[[ WORKING DATA open ]]
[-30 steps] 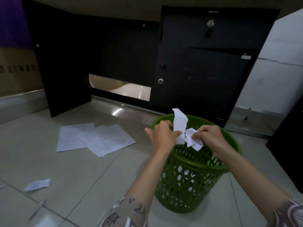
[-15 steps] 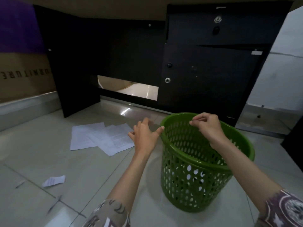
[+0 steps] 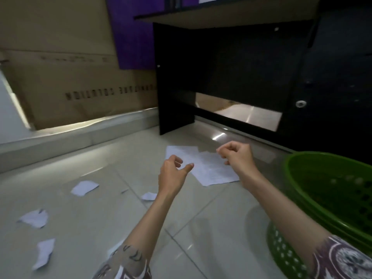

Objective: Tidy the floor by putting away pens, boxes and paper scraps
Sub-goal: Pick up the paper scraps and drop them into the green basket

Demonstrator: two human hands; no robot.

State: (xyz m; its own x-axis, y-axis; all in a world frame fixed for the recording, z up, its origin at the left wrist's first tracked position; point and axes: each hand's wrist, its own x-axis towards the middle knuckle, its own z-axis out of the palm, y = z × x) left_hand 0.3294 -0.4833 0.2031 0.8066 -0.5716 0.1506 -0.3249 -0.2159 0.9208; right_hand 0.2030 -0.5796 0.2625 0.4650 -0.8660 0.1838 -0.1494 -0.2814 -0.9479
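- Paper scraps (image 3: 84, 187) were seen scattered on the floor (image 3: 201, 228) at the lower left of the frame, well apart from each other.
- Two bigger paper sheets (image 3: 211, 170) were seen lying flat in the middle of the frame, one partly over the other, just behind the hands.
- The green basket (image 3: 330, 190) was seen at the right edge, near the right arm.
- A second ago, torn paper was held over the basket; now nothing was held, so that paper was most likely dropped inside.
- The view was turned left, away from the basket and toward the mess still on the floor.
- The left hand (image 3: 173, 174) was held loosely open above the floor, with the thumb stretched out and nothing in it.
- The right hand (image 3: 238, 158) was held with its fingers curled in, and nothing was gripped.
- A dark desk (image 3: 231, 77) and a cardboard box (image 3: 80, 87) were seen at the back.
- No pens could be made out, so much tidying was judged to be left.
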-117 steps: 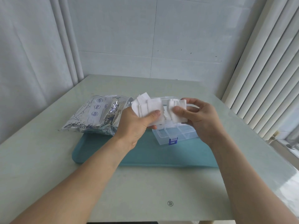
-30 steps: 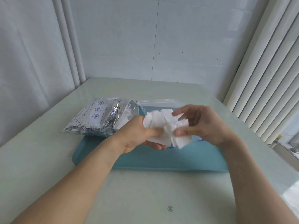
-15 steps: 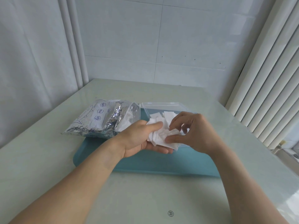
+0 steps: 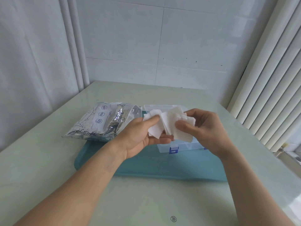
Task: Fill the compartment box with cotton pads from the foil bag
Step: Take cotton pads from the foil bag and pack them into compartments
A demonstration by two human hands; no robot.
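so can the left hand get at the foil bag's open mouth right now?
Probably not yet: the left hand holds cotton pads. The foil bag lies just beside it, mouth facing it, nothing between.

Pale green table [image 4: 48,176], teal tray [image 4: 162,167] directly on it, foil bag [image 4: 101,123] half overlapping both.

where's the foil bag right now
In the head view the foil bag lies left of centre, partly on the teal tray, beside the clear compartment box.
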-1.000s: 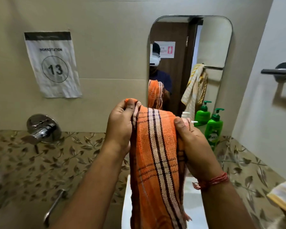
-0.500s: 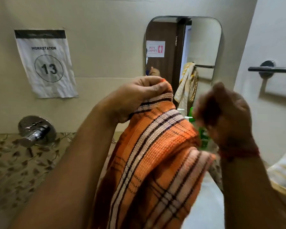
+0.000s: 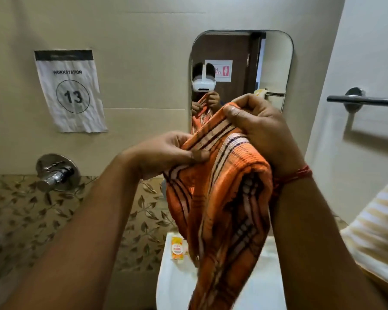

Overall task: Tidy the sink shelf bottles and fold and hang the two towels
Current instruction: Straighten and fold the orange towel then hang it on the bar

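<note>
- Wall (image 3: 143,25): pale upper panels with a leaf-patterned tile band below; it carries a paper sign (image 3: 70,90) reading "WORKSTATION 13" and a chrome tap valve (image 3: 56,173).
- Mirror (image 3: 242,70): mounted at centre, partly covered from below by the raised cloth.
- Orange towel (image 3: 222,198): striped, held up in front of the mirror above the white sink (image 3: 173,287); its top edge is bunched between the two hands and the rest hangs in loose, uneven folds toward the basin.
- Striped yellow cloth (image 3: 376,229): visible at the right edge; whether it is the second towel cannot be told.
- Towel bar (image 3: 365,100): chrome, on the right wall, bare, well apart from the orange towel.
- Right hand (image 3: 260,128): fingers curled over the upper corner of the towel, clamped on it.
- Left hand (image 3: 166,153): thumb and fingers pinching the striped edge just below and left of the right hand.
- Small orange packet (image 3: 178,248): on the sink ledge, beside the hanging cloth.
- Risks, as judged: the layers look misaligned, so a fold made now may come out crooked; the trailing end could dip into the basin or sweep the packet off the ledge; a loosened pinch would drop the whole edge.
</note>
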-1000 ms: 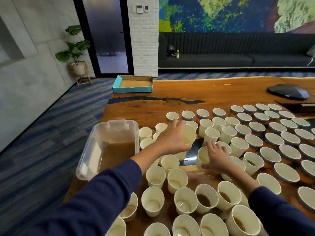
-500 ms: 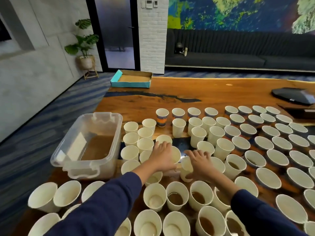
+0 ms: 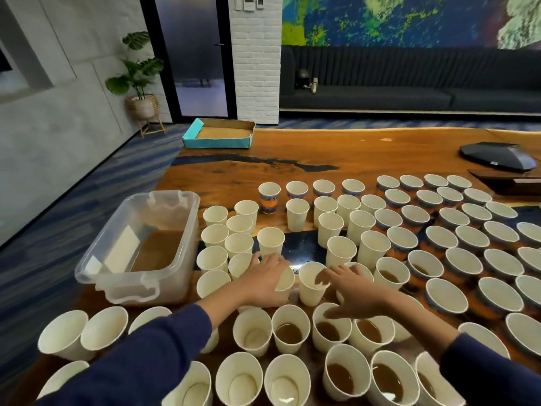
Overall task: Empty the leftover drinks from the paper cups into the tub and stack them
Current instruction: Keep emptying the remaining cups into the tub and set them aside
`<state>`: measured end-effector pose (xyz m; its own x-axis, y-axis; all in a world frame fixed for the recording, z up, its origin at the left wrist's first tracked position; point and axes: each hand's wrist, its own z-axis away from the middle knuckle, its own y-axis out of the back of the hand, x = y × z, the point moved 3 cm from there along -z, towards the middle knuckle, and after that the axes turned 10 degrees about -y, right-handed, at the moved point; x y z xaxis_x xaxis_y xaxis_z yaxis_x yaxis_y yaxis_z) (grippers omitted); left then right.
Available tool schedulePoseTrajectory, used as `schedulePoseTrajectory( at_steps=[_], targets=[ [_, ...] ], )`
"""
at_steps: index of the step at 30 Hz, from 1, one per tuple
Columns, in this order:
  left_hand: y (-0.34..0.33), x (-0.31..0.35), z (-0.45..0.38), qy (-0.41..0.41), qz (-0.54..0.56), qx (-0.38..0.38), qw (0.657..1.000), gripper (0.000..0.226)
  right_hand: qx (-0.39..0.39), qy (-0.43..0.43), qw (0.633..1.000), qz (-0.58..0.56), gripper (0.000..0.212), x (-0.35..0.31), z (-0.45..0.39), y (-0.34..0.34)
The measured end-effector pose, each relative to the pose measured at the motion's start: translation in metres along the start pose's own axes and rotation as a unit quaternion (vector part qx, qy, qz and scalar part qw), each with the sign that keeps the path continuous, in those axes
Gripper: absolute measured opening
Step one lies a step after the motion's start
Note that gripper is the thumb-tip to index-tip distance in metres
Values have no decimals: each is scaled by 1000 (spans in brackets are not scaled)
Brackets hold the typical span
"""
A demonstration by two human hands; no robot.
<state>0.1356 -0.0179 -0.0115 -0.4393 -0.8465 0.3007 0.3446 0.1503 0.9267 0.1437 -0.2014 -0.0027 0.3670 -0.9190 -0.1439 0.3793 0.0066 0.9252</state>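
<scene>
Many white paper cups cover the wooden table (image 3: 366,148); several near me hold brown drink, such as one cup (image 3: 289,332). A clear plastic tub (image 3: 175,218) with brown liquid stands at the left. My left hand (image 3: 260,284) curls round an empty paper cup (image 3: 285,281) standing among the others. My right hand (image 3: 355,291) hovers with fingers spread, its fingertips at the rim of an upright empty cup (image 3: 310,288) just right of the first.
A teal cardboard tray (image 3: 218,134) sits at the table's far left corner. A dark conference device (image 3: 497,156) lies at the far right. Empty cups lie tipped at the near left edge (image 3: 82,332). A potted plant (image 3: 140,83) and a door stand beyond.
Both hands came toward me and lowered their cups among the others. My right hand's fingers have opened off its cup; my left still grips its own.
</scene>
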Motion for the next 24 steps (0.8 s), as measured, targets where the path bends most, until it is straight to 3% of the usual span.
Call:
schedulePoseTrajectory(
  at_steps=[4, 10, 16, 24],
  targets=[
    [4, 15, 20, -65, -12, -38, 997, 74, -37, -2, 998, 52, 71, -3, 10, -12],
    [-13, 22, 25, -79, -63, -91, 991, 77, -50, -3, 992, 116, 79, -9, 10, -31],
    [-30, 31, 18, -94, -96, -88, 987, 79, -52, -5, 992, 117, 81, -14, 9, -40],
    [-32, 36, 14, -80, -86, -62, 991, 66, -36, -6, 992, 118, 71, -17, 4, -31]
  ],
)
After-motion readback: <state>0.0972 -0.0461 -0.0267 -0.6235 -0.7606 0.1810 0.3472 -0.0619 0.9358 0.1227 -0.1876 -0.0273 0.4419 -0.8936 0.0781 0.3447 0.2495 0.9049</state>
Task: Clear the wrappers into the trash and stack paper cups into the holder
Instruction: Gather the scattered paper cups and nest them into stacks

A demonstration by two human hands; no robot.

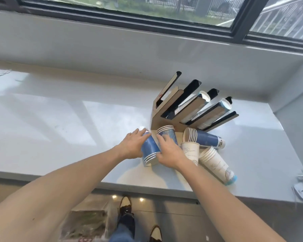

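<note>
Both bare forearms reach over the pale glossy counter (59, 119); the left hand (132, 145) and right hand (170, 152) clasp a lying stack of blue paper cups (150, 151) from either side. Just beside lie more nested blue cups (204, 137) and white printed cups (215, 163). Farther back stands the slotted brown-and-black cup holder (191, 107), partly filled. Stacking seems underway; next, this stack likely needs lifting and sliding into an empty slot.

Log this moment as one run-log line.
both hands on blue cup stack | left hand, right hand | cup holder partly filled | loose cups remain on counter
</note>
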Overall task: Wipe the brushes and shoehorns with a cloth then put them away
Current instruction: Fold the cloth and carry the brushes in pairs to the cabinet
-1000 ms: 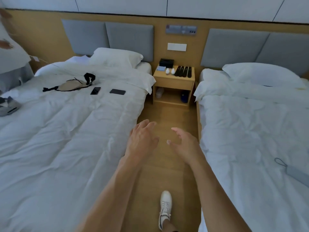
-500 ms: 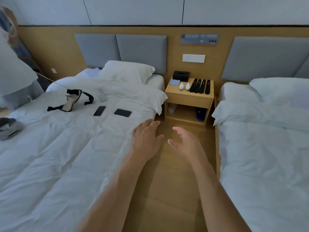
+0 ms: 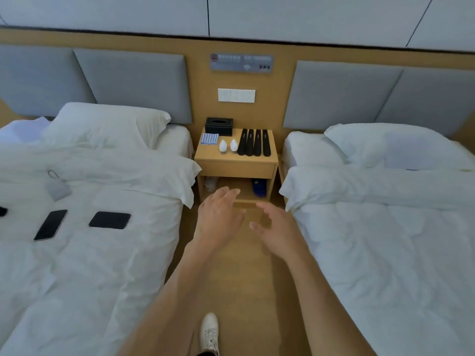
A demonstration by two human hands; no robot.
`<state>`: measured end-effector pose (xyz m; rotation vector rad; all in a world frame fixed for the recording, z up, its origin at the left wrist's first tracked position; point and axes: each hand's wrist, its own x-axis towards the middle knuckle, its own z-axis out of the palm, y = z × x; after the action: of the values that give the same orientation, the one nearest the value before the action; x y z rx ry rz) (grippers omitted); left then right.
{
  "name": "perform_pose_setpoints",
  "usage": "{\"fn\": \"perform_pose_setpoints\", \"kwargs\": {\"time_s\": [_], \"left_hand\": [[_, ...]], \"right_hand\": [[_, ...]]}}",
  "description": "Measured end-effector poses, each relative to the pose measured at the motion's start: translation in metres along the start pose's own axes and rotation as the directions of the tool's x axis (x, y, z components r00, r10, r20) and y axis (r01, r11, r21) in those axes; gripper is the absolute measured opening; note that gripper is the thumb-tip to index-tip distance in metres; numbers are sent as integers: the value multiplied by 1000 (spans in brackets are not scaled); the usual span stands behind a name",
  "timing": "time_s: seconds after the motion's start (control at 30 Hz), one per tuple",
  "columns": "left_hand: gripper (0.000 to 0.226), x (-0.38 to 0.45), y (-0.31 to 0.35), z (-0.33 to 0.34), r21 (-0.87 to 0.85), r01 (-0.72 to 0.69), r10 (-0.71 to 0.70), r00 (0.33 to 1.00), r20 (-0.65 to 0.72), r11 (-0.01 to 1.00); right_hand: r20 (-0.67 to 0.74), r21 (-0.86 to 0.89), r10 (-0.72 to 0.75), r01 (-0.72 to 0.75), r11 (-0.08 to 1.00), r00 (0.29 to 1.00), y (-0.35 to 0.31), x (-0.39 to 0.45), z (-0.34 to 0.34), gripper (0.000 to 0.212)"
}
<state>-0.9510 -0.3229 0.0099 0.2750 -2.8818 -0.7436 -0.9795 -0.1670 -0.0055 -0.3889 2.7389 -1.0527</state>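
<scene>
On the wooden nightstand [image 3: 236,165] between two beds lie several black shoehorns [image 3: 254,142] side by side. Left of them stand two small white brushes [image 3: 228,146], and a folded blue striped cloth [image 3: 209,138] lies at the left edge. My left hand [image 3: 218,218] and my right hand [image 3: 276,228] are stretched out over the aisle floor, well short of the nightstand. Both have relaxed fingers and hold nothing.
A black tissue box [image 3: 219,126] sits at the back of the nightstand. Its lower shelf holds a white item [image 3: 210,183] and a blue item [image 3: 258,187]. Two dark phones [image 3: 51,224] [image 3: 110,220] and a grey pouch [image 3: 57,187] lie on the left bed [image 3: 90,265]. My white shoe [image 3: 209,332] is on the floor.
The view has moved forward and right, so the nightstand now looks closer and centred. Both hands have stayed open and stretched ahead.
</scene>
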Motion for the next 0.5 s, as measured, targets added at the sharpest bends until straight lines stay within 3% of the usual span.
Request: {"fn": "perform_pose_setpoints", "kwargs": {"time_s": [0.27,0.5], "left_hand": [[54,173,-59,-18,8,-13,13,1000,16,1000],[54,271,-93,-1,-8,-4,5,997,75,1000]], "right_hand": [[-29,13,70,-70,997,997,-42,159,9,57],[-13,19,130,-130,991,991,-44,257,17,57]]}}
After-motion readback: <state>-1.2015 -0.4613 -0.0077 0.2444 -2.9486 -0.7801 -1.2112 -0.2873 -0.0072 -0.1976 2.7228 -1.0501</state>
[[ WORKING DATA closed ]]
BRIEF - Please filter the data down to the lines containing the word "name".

TASK RESULT -
  "name": "perform_pose_setpoints",
  "description": "Measured end-effector poses, each relative to the pose measured at the motion's start: translation in metres along the start pose's own axes and rotation as the directions of the tool's x axis (x, y, z components r00, r10, r20) and y axis (r01, r11, r21) in those axes; gripper is the absolute measured opening; note that gripper is the thumb-tip to index-tip distance in metres; numbers are sent as integers: the value multiplied by 1000 (spans in brackets are not scaled); the usual span stands behind a name",

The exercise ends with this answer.